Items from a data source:

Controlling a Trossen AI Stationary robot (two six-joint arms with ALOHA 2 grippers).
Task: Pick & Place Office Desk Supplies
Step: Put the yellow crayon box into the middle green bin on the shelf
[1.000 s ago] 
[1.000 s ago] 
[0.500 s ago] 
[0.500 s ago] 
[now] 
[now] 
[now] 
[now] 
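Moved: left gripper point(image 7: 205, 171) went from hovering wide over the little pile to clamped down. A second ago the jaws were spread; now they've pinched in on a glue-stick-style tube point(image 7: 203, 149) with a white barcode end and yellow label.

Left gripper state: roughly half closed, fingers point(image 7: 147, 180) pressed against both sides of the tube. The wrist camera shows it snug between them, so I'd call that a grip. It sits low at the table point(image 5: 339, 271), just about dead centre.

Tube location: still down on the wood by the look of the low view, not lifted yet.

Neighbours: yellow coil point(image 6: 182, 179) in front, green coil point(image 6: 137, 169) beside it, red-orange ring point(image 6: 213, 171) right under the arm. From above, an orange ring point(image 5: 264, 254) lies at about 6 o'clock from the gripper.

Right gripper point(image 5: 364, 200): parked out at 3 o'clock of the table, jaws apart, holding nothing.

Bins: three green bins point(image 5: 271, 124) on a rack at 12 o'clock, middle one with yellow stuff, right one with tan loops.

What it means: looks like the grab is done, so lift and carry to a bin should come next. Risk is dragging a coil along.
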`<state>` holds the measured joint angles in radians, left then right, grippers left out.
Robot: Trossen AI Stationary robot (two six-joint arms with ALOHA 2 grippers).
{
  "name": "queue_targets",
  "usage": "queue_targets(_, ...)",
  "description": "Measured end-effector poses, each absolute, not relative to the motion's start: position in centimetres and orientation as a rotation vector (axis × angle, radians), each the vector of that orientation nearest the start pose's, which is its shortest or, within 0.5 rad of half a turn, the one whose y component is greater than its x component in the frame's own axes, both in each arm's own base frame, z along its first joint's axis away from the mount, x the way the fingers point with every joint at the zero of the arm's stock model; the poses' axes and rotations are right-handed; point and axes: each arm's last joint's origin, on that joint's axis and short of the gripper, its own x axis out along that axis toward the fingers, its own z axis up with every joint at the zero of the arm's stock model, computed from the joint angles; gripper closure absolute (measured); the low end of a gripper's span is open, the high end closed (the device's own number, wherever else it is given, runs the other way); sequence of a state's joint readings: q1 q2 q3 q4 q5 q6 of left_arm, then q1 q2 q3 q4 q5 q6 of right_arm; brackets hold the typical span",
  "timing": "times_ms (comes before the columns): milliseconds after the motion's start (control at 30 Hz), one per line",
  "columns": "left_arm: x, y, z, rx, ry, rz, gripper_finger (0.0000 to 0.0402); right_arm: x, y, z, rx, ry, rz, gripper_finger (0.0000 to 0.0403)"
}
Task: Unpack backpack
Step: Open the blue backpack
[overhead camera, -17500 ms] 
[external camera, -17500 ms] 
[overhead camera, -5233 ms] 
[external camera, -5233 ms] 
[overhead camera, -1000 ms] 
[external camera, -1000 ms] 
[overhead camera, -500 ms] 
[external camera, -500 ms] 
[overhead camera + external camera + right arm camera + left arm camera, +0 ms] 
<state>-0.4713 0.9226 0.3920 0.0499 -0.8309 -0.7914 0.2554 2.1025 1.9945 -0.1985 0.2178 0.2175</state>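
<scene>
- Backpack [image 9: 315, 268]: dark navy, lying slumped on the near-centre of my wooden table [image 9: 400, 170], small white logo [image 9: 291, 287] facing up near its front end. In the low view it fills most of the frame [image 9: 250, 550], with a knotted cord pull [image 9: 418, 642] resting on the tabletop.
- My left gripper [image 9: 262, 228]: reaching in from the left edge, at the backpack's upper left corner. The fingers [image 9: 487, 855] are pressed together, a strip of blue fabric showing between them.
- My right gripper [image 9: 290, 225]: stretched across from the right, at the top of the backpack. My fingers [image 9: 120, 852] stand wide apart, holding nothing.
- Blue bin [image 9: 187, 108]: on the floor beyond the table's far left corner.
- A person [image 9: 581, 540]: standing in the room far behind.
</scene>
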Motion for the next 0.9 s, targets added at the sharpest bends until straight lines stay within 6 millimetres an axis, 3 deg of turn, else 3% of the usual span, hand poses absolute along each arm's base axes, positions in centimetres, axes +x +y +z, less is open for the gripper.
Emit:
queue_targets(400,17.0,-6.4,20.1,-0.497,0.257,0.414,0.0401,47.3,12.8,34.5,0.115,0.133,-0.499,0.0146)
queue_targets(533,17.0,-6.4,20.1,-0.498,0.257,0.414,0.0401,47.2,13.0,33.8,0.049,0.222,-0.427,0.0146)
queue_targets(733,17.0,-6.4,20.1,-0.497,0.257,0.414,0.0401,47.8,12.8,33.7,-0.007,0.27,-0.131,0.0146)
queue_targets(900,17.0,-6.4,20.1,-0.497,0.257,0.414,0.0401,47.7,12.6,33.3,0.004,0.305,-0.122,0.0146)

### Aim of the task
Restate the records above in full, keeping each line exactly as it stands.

### Answer space
Controlling a Trossen AI Stationary robot (two six-joint arms with ALOHA 2 grippers).
Task: Pick & Place Office Desk Supplies
Step: Put the yellow crayon box into the middle green bin on the shelf
[1.000 s ago] 
[1.000 s ago] 
[0.500 s ago] 
[0.500 s ago] 
[now] 
[now] 
[now] 
[now] 
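Moved: left gripper point(image 7: 205, 171) went from hovering wide over the little pile to clamped down. A second ago the jaws were spread; now they've pinched in on a glue-stick-style tube point(image 7: 203, 149) with a white barcode end and yellow label.

Left gripper state: roughly half closed, fingers point(image 7: 147, 180) pressed against both sides of the tube. The wrist camera shows it snug between them, so I'd call that a grip. It sits low at the table point(image 5: 339, 271), just about dead centre.

Tube location: still down on the wood by the look of the low view, not lifted yet.

Neighbours: yellow coil point(image 6: 182, 179) in front, green coil point(image 6: 137, 169) beside it, red-orange ring point(image 6: 213, 171) right under the arm. From above, an orange ring point(image 5: 264, 254) lies at about 6 o'clock from the gripper.

Right gripper point(image 5: 364, 200): parked out at 3 o'clock of the table, jaws apart, holding nothing.

Bins: three green bins point(image 5: 271, 124) on a rack at 12 o'clock, middle one with yellow stuff, right one with tan loops.

What it means: looks like the grab is done, so lift and carry to a bin should come next. Risk is dragging a coil along.
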`<state>` holds the measured joint angles in radians, left then right, grippers left out.
Robot: Trossen AI Stationary robot (two six-joint arms with ALOHA 2 grippers).
{
  "name": "queue_targets",
  "usage": "queue_targets(_, ...)",
  "description": "Measured end-effector poses, each absolute, not relative to the motion's start: position in centimetres and orientation as a rotation vector (axis × angle, radians), each the vector of that orientation nearest the start pose's, which is its shortest or, within 0.5 rad of half a turn, the one whose y component is greater than its x component in the frame's own axes, both in each arm's own base frame, z along its first joint's axis away from the mount, x the way the fingers point with every joint at the zero of the arm's stock model; the poses' axes and rotations are right-handed; point and axes: each arm's last joint's origin, on that joint's axis and short of the gripper, its own x axis out along that axis toward the fingers, its own z axis up with every joint at the zero of the arm's stock model, computed from the joint angles; gripper closure absolute (measured); the low end of a gripper's span is open, the high end closed (the device's own number, wherever else it is given, runs the other way); sequence of a state's joint readings: q1 q2 q3 q4 q5 q6 of left_arm, then q1 q2 q3 q4 q5 q6 of right_arm; brackets hold the typical span",
  "timing": "times_ms (comes before the columns): milliseconds after the motion's start (control at 30 Hz), one per line",
  "columns": "left_arm: x, y, z, rx, ry, rz, gripper_finger (0.0000 to 0.0402); right_arm: x, y, z, rx, ry, rz, gripper_finger (0.0000 to 0.0403)"
}
Task: Unpack backpack
Step: Open the blue backpack
[overhead camera, -17500 ms] 
[external camera, -17500 ms] 
[overhead camera, -5233 ms] 
[external camera, -5233 ms] 
[overhead camera, -1000 ms] 
[external camera, -1000 ms] 
[overhead camera, -500 ms] 
[external camera, -500 ms] 
[overhead camera + external camera + right arm camera + left arm camera, +0 ms] 
<state>-0.4713 0.9226 0.3920 0.0499 -0.8309 -0.7914 0.2554 2.1025 1.9945 -0.1985 0.2178 0.2175</state>
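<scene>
- Backpack [image 9: 315, 268]: dark navy, lying slumped on the near-centre of my wooden table [image 9: 400, 170], small white logo [image 9: 291, 287] facing up near its front end. In the low view it fills most of the frame [image 9: 250, 550], with a knotted cord pull [image 9: 418, 642] resting on the tabletop.
- My left gripper [image 9: 262, 228]: reaching in from the left edge, at the backpack's upper left corner. The fingers [image 9: 487, 855] are pressed together, a strip of blue fabric showing between them.
- My right gripper [image 9: 290, 225]: stretched across from the right, at the top of the backpack. My fingers [image 9: 120, 852] stand wide apart, holding nothing.
- Blue bin [image 9: 187, 108]: on the floor beyond the table's far left corner.
- A person [image 9: 581, 540]: standing in the room far behind.
</scene>
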Motion for the next 0.9 s, targets added at the sharpest bends until straight lines stay within 6 millimetres an axis, 3 deg of turn, else 3% of the usual span, hand poses absolute along each arm's base axes, positions in centimetres, axes +x +y +z, less is open for the gripper.
Emit:
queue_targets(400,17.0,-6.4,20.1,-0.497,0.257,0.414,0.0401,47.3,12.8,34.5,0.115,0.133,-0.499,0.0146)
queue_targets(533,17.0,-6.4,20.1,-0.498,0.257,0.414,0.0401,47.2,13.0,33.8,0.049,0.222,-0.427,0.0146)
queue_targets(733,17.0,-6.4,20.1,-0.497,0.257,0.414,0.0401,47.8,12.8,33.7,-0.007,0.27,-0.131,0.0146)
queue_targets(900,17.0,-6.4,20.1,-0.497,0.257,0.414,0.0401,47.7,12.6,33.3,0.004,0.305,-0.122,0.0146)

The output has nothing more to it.